En las fallas de 1972, Vicent Andrés Este­llés le escri­bió un poe­ma a la falle­ra mayor, seño­ri­ta Lola Mel­chor, mien­tras Ovi­di Montllor y Toti Soler ofi­cia­ban de tro­va­do­res. Ya en los años 80, Joan Mon­león creó Els Pave­sos y fue maes­tro de cere­mo­nias de una trou­pe que armó bas­tan­te gue­rra falle­ra e hizo feliz al per­so­nal.
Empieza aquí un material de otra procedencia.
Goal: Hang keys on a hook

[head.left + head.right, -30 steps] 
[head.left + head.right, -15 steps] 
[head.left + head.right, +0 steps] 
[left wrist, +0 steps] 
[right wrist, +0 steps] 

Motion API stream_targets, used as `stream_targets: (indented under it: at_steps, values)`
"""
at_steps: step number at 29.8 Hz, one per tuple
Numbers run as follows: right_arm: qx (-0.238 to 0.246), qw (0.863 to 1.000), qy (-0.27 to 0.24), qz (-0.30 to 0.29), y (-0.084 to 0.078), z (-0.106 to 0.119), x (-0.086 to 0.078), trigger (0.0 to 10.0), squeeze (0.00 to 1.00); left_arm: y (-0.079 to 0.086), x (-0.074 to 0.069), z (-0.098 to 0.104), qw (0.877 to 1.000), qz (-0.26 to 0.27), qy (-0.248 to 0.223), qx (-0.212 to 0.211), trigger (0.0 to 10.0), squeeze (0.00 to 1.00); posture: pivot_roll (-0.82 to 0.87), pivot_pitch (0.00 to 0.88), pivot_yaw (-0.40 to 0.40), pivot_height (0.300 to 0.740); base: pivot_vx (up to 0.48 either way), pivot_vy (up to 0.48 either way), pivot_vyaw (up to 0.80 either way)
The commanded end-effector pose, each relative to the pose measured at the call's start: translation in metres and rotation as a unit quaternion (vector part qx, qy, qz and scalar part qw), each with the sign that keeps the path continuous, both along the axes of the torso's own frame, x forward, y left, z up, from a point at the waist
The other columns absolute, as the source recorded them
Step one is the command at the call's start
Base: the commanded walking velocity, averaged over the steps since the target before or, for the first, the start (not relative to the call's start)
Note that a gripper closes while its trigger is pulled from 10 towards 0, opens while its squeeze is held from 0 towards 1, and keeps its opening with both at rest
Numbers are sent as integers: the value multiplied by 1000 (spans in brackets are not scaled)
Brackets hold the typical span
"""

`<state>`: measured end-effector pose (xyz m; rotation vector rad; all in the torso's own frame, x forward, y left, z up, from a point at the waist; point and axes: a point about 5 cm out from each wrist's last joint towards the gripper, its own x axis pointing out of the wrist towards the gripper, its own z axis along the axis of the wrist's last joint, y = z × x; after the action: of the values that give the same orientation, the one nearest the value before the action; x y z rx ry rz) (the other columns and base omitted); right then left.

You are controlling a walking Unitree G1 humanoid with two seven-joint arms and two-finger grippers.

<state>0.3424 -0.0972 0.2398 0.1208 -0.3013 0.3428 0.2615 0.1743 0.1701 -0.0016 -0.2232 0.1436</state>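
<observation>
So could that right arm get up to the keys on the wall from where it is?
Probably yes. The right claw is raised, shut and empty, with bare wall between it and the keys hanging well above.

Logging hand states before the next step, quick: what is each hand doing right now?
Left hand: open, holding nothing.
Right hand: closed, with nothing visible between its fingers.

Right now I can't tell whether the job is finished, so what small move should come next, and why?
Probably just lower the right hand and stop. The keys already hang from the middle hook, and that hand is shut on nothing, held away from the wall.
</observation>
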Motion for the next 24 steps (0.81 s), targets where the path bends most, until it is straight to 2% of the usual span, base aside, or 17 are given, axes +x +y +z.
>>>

Els Pave­sos des­apa­re­cie­ron pero la Falla sigue en pie y sus socios se reúnen de vez en cuan­do en gozo­sas meren­do­las de ger­ma­nor.

Estas calle­jas que hue­len a anti­guo, aho­ra tan cer­ca de la moder­na Pla­za de la Rei­na, tam­bién ha sido esce­na­rio del fenó­meno edi­to­rial de hace cua­tro años, obra de Rafael Lahuer­ta, Norue­ga. Fic­ción sobre un barrio fan­tas­mal que resu­ci­ta en la ima­gi­na­ción mara­vi­llo­sa del autor. Su fami­lia tenía un horno en la calle Zurra­do­res, muy cer­ca de la calle del Gigan­te. De mane­ra que el barrio se lee como un cuen­to de los her­ma­nos Grimm.

La ciu­dad pue­de ir poco a poco cam­bian­do su aspec­to y afeán­do­se con las fran­qui­cias y otras pla­gas, pero calles como Corret­ge­ria y su his­to­ria per­ma­ne­cen tena­ces, como lapas aga­rra­das a las rocas del male­cón para recor­dar lo que vivi­mos.